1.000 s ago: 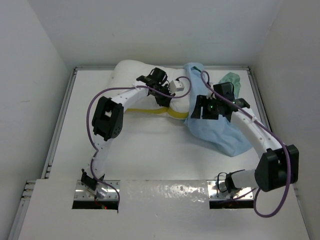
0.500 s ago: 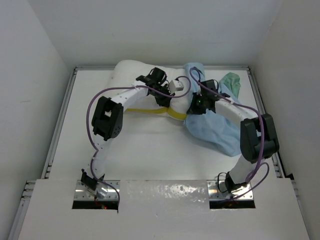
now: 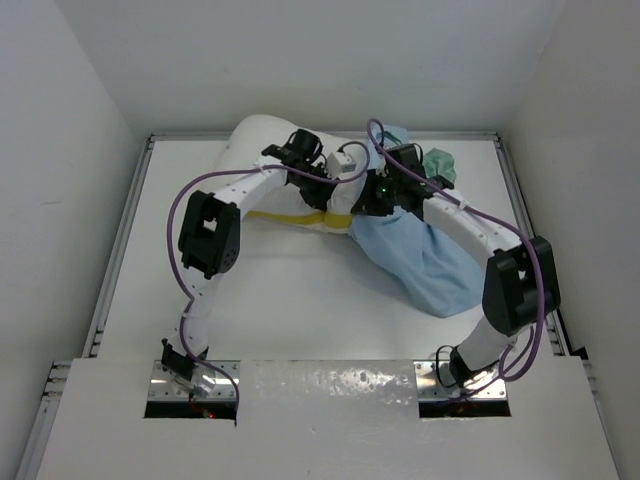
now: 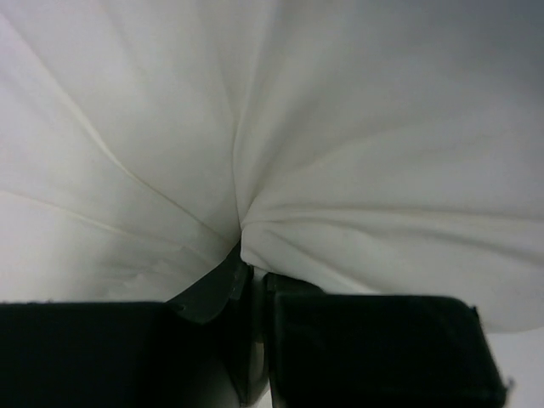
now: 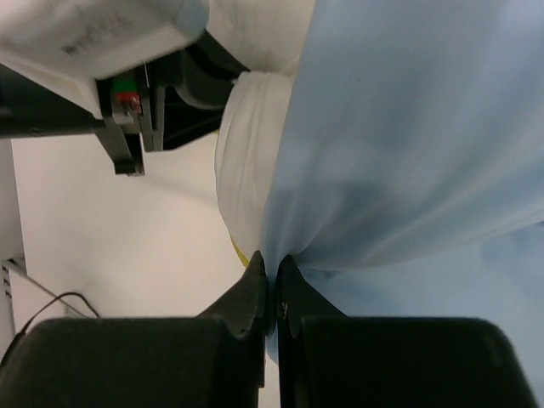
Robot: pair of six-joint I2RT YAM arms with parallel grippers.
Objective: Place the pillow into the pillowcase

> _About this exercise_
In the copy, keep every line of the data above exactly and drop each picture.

> _Solution_
1.000 s ago: 
0.500 s ago: 
now: 
now: 
now: 
Robot: pair of six-joint I2RT YAM arms with parallel grippers.
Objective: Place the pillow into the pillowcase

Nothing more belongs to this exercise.